(Bloomberg) -- China’s economy narrowly avoided contraction in the second quarter, prompting analysts to call for more fiscal and monetary stimulus to spur growth in the face of rising global recession fears.

Gross domestic product rose 0.4% in the second quarter, missing economists’ prediction of 1.2% growth and pushing the government’s annual target of around 5.5% further out of reach. Economists say Beijing will have to step up its supportive policies to ensure the fragile recovery since June becomes more sustainable, and help protect growth against risks such as a spreading property crisis, slowing foreign demand, and resurgent Covid waves.

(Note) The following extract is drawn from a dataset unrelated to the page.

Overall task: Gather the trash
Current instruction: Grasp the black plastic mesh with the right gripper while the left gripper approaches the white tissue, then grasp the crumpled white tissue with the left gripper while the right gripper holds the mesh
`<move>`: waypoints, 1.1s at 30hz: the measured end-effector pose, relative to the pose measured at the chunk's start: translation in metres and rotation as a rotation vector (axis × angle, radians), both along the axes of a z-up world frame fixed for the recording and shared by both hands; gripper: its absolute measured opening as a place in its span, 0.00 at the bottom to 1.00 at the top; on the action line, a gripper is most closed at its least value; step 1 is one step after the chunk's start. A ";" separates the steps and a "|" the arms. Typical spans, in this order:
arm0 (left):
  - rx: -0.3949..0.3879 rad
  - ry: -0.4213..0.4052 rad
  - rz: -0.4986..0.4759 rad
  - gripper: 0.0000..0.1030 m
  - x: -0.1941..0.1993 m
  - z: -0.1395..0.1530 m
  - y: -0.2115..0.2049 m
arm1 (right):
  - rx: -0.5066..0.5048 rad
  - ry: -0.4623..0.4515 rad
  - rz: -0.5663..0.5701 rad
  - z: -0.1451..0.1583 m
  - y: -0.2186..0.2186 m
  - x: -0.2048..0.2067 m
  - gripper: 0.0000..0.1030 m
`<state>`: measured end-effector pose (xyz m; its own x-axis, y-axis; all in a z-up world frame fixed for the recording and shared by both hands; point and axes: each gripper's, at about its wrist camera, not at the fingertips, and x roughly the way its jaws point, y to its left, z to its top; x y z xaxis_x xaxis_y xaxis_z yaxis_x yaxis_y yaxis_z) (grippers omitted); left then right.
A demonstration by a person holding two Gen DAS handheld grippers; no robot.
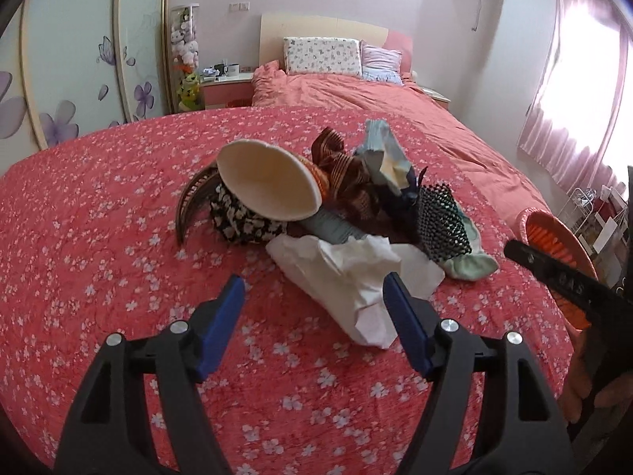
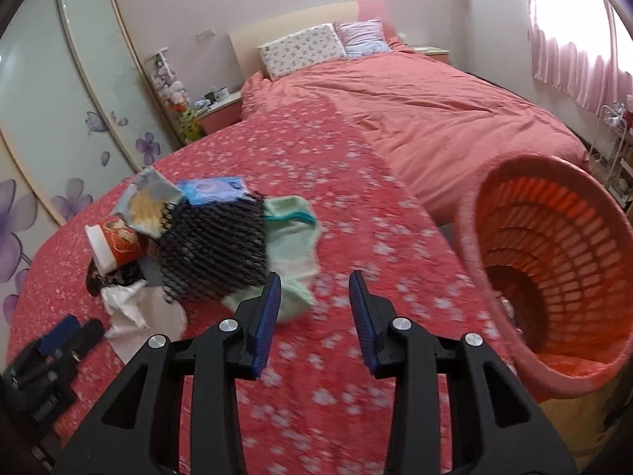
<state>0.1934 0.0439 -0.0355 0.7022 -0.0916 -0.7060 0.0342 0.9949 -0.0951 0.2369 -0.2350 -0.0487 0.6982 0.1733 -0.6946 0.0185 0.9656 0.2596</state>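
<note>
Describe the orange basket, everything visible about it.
The basket is orange, plastic by its look, with slatted, latticed walls and a paler solid rim. It lies tipped at the bed's right edge, its mouth facing the right gripper, which is open and apart from it. The inside looks mostly empty; something small sits deep in it, too blurred to name. In the left view only its rim shows, behind the right gripper.

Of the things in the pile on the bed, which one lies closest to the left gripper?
The crumpled white tissue. It lies at the front edge of the pile, just ahead of the open left gripper, while the paper cup and black mesh sit farther back.
</note>
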 end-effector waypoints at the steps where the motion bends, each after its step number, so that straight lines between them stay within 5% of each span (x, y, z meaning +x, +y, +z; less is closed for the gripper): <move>1: -0.003 0.001 0.001 0.69 -0.001 -0.002 0.002 | 0.007 -0.005 0.012 0.002 0.004 0.003 0.36; 15: -0.016 -0.004 0.054 0.70 -0.004 -0.004 0.036 | 0.013 0.055 0.087 -0.017 0.045 0.053 0.45; 16: -0.017 -0.002 0.055 0.70 -0.004 -0.004 0.036 | 0.015 0.057 0.095 -0.018 0.046 0.053 0.42; 18: -0.023 0.005 0.054 0.70 -0.003 -0.006 0.036 | 0.015 0.068 0.121 -0.021 0.050 0.053 0.17; 20: -0.033 0.011 0.049 0.70 -0.001 -0.008 0.034 | 0.001 0.066 0.134 -0.021 0.050 0.050 0.08; 33: -0.054 0.011 -0.018 0.77 0.004 -0.009 -0.004 | 0.022 -0.093 0.070 0.024 0.011 -0.005 0.05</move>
<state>0.1979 0.0399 -0.0446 0.6926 -0.1422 -0.7072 0.0507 0.9875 -0.1489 0.2316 -0.2238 -0.0252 0.7451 0.2379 -0.6231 -0.0736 0.9578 0.2777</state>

READ: China Growth Slows Sharply, Putting GDP Target Out of Reach

Goldman Sachs Group Inc. economists including Wang Lisheng

The second-quarter figures suggest “a heavier-than-expected toll from the April/May Covid lockdown on China’s growth.” The bank cut its year-on-year GDP growth forecast for 2022 to 3.3% from 4.0% previously. 

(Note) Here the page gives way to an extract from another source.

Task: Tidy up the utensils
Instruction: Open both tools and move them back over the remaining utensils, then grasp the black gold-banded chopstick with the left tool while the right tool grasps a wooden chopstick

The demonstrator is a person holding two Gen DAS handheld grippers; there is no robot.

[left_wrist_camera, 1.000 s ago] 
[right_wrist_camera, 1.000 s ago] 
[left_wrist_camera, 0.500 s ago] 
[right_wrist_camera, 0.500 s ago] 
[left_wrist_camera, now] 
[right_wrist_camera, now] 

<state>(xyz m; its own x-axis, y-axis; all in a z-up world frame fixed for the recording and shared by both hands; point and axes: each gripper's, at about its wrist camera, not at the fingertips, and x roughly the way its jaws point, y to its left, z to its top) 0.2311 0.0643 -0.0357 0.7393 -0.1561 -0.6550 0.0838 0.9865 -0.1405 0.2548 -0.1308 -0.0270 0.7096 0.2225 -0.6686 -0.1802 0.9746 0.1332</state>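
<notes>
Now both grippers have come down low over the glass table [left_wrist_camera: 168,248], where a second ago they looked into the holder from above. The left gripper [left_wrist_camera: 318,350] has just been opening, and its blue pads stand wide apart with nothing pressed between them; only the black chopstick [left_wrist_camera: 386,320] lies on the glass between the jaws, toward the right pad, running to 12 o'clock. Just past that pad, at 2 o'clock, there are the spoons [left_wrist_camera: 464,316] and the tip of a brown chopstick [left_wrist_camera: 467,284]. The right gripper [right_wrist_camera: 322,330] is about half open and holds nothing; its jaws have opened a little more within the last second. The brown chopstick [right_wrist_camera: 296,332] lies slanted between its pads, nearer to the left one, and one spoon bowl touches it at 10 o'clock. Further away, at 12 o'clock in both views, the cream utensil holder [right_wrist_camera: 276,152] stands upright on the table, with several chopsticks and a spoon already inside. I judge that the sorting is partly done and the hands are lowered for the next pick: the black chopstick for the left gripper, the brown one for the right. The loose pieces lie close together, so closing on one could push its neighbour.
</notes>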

“We expect further growth recovery through the remainder of this year, but believe the pace will be much less steep than in spring 2020 and the renewed Covid risk in some cities in July could constrain the pace of services sector recovery to certain degree. We maintain our view that fiscal and credit easing may play a more important role in coming months.”

Larry Hu, head of China economics at Macquarie Securities, 

“Today’s data suggest that the economy is on the mend, but it remains very weak.” The second quarter should be the trough for this year and it dragged growth in the first six months down to 2.5%, implying GDP expansion has to accelerate to over 7% in the rest of the year to deliver annual growth of 5%. “It is impossible without a significant escalation of policy stimulus from the current level.”

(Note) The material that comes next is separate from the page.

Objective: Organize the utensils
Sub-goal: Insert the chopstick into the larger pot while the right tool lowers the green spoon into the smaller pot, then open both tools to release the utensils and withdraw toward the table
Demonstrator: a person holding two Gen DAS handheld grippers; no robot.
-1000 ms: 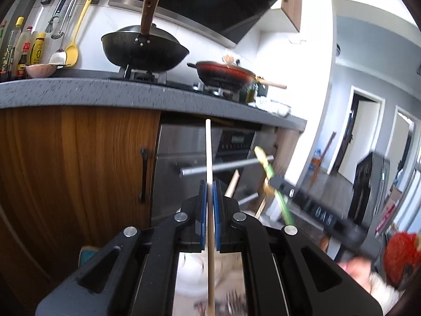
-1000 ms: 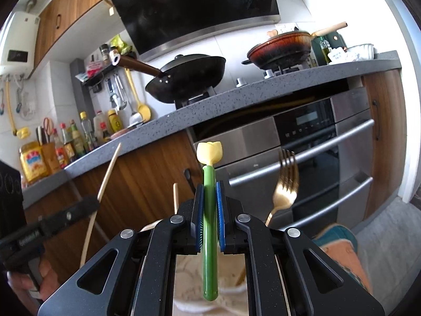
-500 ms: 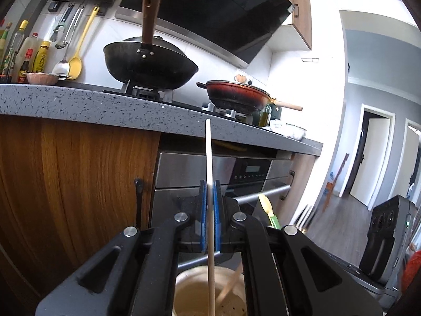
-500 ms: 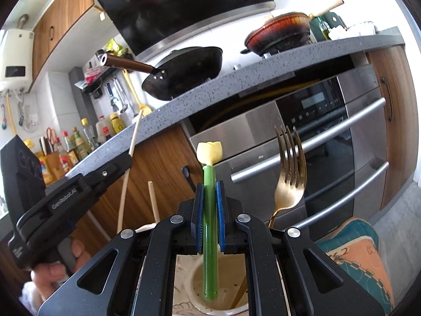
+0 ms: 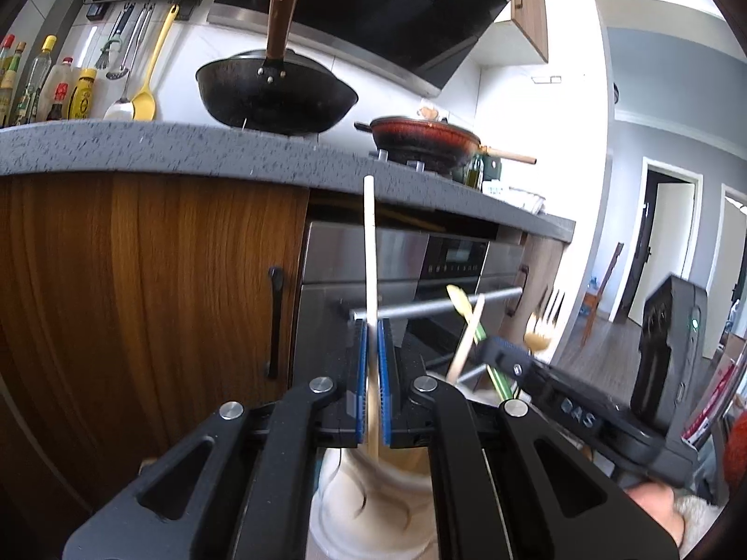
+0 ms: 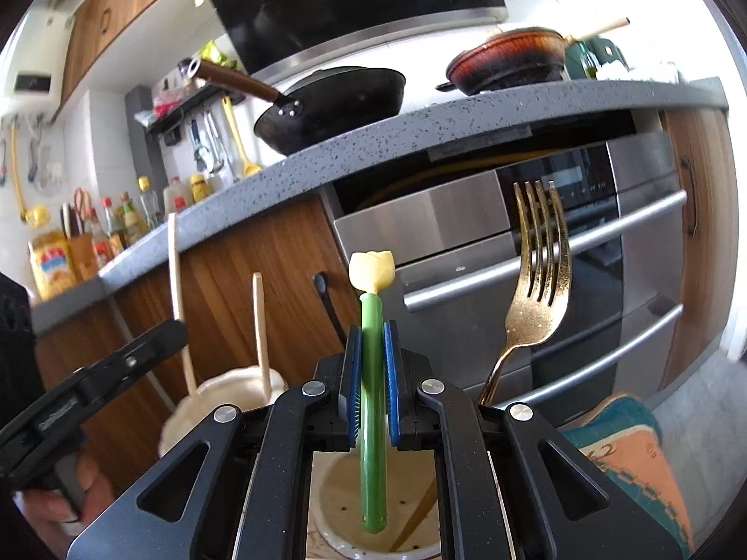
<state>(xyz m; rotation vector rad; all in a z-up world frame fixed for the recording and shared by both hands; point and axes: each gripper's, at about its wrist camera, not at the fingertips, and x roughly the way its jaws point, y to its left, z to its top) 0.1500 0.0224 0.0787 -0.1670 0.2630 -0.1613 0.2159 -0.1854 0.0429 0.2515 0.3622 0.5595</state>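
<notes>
My left gripper (image 5: 372, 354) is shut on a pale wooden chopstick (image 5: 370, 252), held upright with its lower end inside a cream ceramic utensil holder (image 5: 369, 504). A second chopstick (image 5: 467, 340) stands in that holder. My right gripper (image 6: 372, 354) is shut on a green utensil with a yellow tulip-shaped top (image 6: 372, 373), its lower end hanging in a cream holder (image 6: 336, 504). A gold fork (image 6: 537, 294) stands in that holder. The left gripper (image 6: 154, 340) with its chopstick (image 6: 176, 280) shows at left in the right wrist view, over the other holder (image 6: 233, 392).
Wooden cabinet doors (image 5: 140, 289) and a steel oven (image 5: 420, 261) stand close behind, under a grey counter (image 5: 140, 149). A black wok (image 5: 275, 88) and a red pan (image 5: 425, 140) sit on the stove. An orange and teal cloth (image 6: 635, 462) lies at right.
Both grippers have sunk lower over the holders. The left chopstick's lower end has gone down into its holder. The right gripper has come in close at the left gripper's right side.
</notes>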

More clues on China’s next policy moves will be observed from the Politburo meeting in late July, “especially whether in that meeting they will remove the statement of ‘striving to meet this year’s target’. Given the large gap between target and reality, most likely they would have to settle for “around 5.5%” only for the second half of 2022.”

Louis Kuijs, Asia Pacific chief economist at S&P Global Ratings

“Given China’s overall Covid stance and the housing market weakness, China’s economic outlook remains underwhelming.” Consumption and services sector remain “relatively weak,” and newly imposed restrictions in several cities are again weighing on the momentum of economic recovery. While exports are supporting China’s production, weak imports reflect “still mediocre” demand trends. 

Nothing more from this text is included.